SECTION 2.3. Reports by Guarantee Trustee. Within 60 days after May 15
of each year (commencing with the year of the first anniversary of the issuance
of the Securities), the Guarantee Trustee shall provide to the Holders of the
Securities such reports as are required by Section 313 of the Trust Indenture
Act (if any) in the form and in the manner provided by Section 313 of the Trust
Indenture Act. The Guarantee Trustee shall also comply with the requirements of
Section 313(d) of the Trust Indenture Act.
SECTION 2.4. Periodic Reports to Guarantee Trustee. The Guarantor shall
provide to the Guarantee Trustee such documents, reports and information as
required by Section 314(a) (if any) of the Trust Indenture Act and the
compliance certificate required by Section 314(a) of the Trust Indenture Act in
the form, in the manner and at the times required by Section 314(a) of the Trust
Indenture Act, but in no event later than 120 days after the end of each
calendar year.
SECTION 2.5. Evidence of Compliance with Conditions Precedent.

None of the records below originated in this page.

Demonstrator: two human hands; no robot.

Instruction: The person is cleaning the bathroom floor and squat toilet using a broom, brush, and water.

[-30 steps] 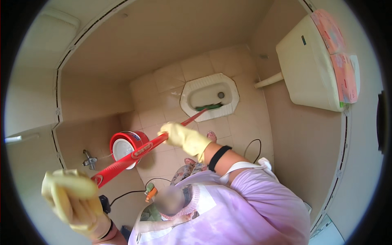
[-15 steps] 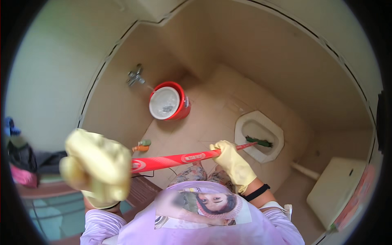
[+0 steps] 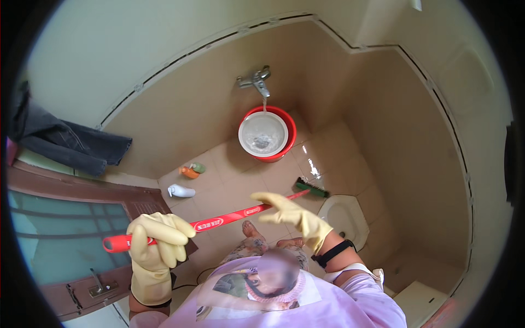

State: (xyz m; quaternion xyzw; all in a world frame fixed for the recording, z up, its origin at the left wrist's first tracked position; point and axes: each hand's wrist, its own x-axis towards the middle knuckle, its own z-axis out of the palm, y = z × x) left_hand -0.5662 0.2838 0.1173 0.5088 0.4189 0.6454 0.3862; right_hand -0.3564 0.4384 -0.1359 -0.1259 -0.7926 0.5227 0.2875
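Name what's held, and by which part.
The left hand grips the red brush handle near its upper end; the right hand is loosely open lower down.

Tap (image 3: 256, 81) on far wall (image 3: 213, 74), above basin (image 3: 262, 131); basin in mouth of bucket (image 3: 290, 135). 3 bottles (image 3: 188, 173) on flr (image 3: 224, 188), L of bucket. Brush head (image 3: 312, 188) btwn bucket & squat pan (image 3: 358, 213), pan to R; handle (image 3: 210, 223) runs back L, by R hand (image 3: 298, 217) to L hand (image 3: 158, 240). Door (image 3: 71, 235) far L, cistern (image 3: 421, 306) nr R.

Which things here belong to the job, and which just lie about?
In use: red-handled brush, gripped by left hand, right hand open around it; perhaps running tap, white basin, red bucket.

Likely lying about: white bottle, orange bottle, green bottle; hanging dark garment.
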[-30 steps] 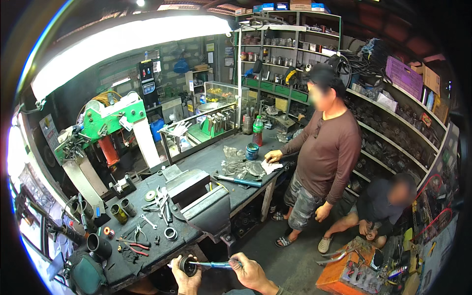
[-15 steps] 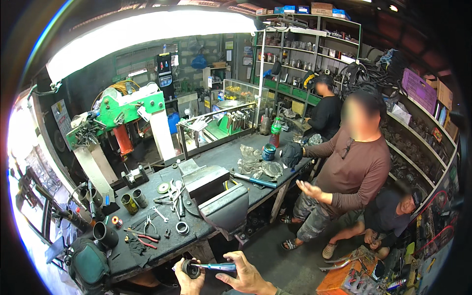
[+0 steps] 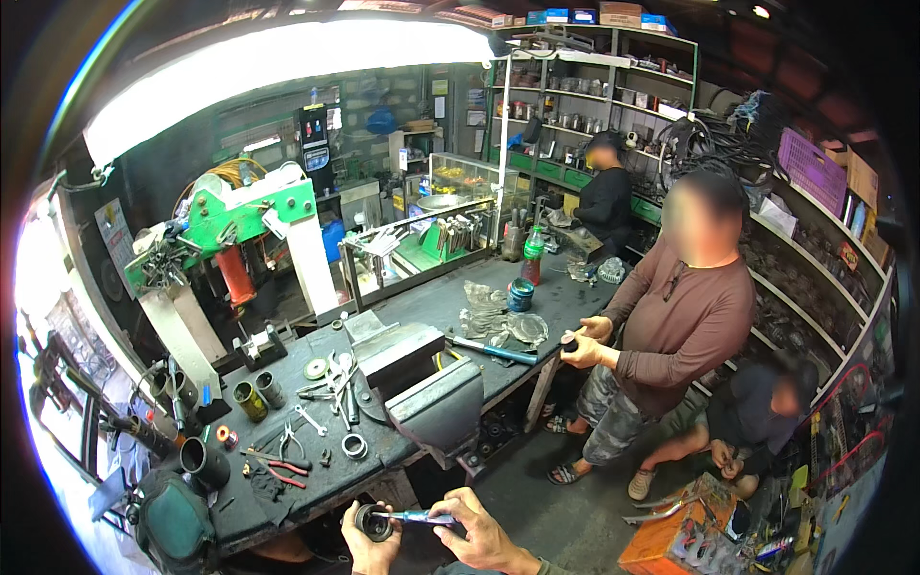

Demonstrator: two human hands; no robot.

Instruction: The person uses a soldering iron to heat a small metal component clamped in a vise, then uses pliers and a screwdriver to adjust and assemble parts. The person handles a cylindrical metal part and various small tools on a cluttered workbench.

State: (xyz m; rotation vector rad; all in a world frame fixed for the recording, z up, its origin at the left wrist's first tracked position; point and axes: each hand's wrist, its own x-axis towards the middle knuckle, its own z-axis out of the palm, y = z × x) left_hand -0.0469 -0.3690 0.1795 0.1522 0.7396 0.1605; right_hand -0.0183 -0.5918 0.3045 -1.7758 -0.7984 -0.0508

The
Guarantor shall provide to the Guarantee Trustee such evidence of compliance
with any conditions precedent, if any, provided for in this Guarantee that
relate to any of the matters set forth in Section 314(c) of the Trust Indenture
Act. Any certificate or opinion required to be given by an officer pursuant to
Section 314(c)(1) may be given in the form of an Officers' Certificate.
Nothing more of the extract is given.